Copy without pictures. Please restate each line of the listing exactly.

........

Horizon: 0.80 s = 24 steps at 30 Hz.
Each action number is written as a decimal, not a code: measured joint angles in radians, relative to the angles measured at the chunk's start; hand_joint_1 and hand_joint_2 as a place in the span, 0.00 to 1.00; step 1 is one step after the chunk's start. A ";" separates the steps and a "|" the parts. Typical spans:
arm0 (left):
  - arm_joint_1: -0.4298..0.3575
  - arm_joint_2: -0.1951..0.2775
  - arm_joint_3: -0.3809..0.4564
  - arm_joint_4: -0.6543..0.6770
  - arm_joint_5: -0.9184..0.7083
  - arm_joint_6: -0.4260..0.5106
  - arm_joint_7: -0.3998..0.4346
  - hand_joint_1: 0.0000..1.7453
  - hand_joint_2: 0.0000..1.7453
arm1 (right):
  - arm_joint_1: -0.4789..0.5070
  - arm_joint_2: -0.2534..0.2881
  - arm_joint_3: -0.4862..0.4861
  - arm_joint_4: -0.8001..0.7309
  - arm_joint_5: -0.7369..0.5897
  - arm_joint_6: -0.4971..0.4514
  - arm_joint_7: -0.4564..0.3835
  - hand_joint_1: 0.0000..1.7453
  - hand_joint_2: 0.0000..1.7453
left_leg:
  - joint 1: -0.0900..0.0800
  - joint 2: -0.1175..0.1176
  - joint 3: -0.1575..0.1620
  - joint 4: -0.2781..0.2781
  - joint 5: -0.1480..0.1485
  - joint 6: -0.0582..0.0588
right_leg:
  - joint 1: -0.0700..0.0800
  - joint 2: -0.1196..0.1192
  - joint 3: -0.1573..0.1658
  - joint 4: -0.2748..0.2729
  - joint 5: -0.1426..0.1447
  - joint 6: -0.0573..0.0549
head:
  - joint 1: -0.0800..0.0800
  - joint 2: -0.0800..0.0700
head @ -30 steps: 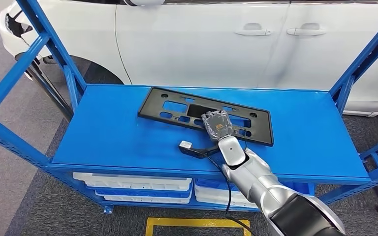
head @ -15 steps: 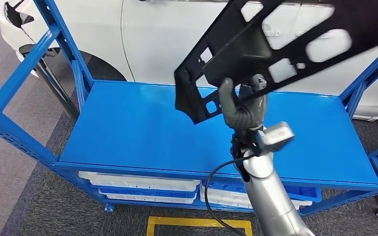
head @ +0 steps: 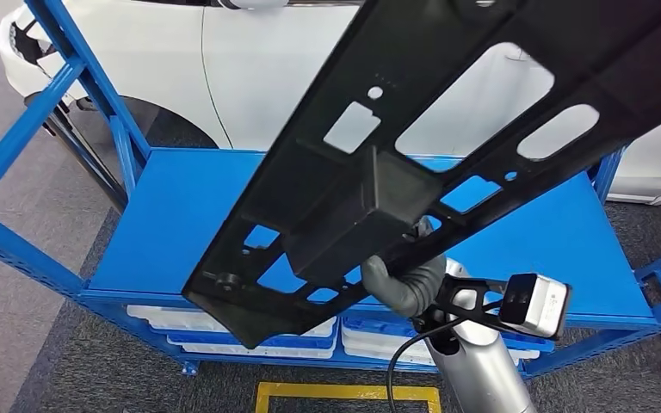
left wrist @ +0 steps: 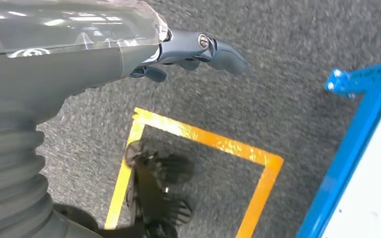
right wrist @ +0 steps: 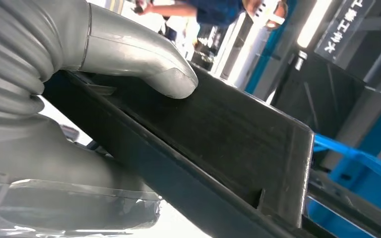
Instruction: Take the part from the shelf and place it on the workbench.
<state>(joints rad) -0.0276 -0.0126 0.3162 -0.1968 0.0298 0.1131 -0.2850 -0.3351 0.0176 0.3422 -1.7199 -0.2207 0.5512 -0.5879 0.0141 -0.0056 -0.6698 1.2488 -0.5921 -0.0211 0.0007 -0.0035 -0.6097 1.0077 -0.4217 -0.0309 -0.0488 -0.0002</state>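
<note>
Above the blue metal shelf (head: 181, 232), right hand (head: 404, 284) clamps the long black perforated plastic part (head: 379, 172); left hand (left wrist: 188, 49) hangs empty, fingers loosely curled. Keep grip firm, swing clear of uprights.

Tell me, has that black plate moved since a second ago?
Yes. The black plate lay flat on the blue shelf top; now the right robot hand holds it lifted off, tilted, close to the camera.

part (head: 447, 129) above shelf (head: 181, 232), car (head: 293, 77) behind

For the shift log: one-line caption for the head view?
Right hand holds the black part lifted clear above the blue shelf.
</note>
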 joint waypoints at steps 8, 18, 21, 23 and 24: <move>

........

**Final answer**
Horizon: 0.80 s = 24 steps at 30 Hz.
Each action number is written as a decimal, not a code: measured joint angles in radians, relative to the angles measured at the chunk's start; hand_joint_1 and hand_joint_2 as a place in the span, 0.00 to 1.00; step 1 is one step after the chunk's start. A ";" separates the steps and a "|" the parts. Typical spans:
arm0 (left):
  - arm_joint_1: -0.4298..0.3575
  - arm_joint_2: -0.1951..0.2775
  - arm_joint_3: -0.3809..0.4564
  - arm_joint_4: -0.6543..0.6770
  - arm_joint_5: -0.9184..0.7083
  - arm_joint_6: -0.4260..0.5106
  - arm_joint_7: -0.3998..0.4346
  - hand_joint_1: 0.0000..1.7453
  - hand_joint_2: 0.0000..1.7453
arm1 (right):
  - arm_joint_1: -0.4789..0.5070
  - arm_joint_2: -0.2534..0.2881
  - arm_joint_3: -0.4862..0.4861
  - arm_joint_4: -0.8001..0.7309
  - arm_joint_5: -0.7369..0.5897
  - arm_joint_6: -0.4971..0.4514
  - arm_joint_7: -0.4564..0.3835
  - hand_joint_1: 0.0000..1.7453
  - hand_joint_2: 0.0000..1.7453
left_leg:
  - joint 1: -0.0900..0.0800
  - joint 2: -0.1175..0.1176
  - joint 3: -0.1575..0.1620
  - joint 4: -0.2781..0.2781
  - joint 5: -0.1480..0.1485
  - joint 6: -0.0582..0.0588
right_leg:
  - joint 1: -0.0700..0.0800
  - joint 2: -0.1196..0.1192
  - joint 3: -0.1573..0.1658
  - joint 4: -0.2748..0.2729
  - joint 5: -0.1426..0.1447
  - joint 6: -0.0573..0.0549
head:
  - joint 1: -0.0800..0.0800
  - joint 2: -0.0800..0.0700
head @ -30 steps: 
head @ -15 steps: 
head @ +0 steps: 
left wrist @ +0 steps: 
right wrist @ +0 steps: 
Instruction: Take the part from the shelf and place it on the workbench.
<state>(joints rad) -0.0276 -0.0126 0.3162 -0.1968 0.0298 0.1131 -0.2850 -0.3351 0.0176 0.3422 -1.7199 -0.2207 0.5512 -0.5879 0.0141 -0.0056 -0.6698 1.2488 -0.5921 -0.0211 0.0007 -0.0035 -0.6097 1.0077 -0.4217 -0.0309 -0.0488 -0.0002</state>
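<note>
Above the blue metal shelf (head: 181, 232), right hand (head: 404, 284) clamps the long black perforated plastic part (head: 379, 172); left hand (left wrist: 188, 49) hangs empty, fingers loosely curled. Keep grip firm, swing clear of uprights.

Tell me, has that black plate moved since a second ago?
Yes. The black plate lay flat on the blue shelf top; now the right robot hand holds it lifted off, tilted, close to the camera.

part (head: 447, 129) above shelf (head: 181, 232), car (head: 293, 77) behind

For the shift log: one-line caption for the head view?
Right hand holds the black part lifted clear above the blue shelf.
</note>
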 joint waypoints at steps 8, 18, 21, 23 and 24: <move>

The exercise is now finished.